Protein-activated kinases mediate spine morphogenesis and synaptic plasticity. PAK3 is part of the p21-activated kinases (PAKs) family of Ras-signaling serine/threonine kinases. Pathogenic variants in the X-linked gene PAK3 have been described in patients with neurodevelopmental syndromes. We analyzed an Italian family with sleep-related hypermotor epilepsy, intellectual disability, psychiatric and behavioral problems, and dysmorphic facial features. A novel PAK3 c.342_344del (p.Lys114del) inframe deletion was detected in the family.

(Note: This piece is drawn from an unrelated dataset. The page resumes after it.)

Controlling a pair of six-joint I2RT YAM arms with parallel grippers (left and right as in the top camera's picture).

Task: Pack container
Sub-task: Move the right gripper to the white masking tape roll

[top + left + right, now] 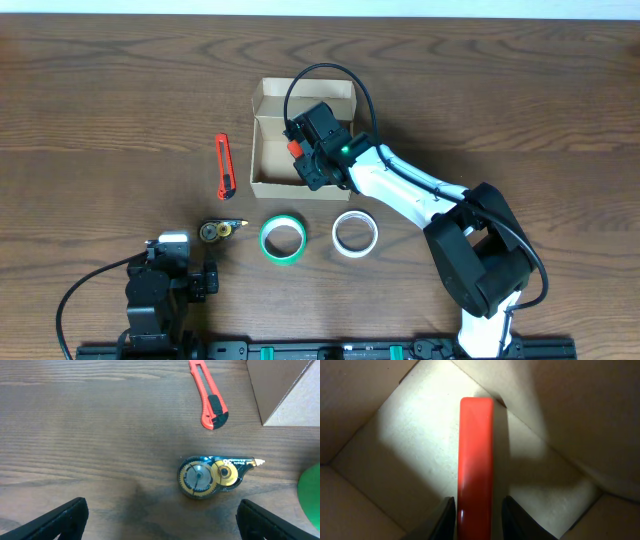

Protein structure analysis supported deleterious impact of p.Lys114 deletion through loss or partial loss of autoinhibition of PAK3 protein kinase activity. The male proband had drug-resistant hypermotor seizures and moderate intellectual disability. His brother had drug-responsive hypermotor seizures and mild intellectual disability. Both brothers were hemizygous and had psychiatric and behavioral problems as well as dysmorphic facial features. Their mother had never had seizures but was shown to be mosaic for the PAK3 pathogenic variant. She had normal intellect but did have short stature and dysmorphic facial features similar to her sons. This is the first reported association of a PAK3 pathogenic variant with sleep-related hypermotor epilepsy. PAK3 testing should be considered in families with suspected X-linked sleep-related hypermotor epilepsy and intellectual disability, including for mosaicism in mildly affected females. PLAIN LANGUAGE SUMMARY: We studied an Italian family with sleep-related hypermotor epilepsy, intellectual disability, psychiatric and behavioral problems, and dysmorphic facial features. A novel PAK3 c.342_344del (p.Lys114del) inframe deletion was detected in the family. Protein structure analysis supported deleterious impact of p.Lys114 deletion through loss or partial loss of autoinhibition of PAK3 protein kinase activity. This is the first reported association of a PAK3 pathogenic variant with sleep-related hypermotor epilepsy. PAK3 testing should be considered in families with suspected X-linked sleep-related hypermotor epilepsy and intellectual disability, including for mosaicism in mildly affected females.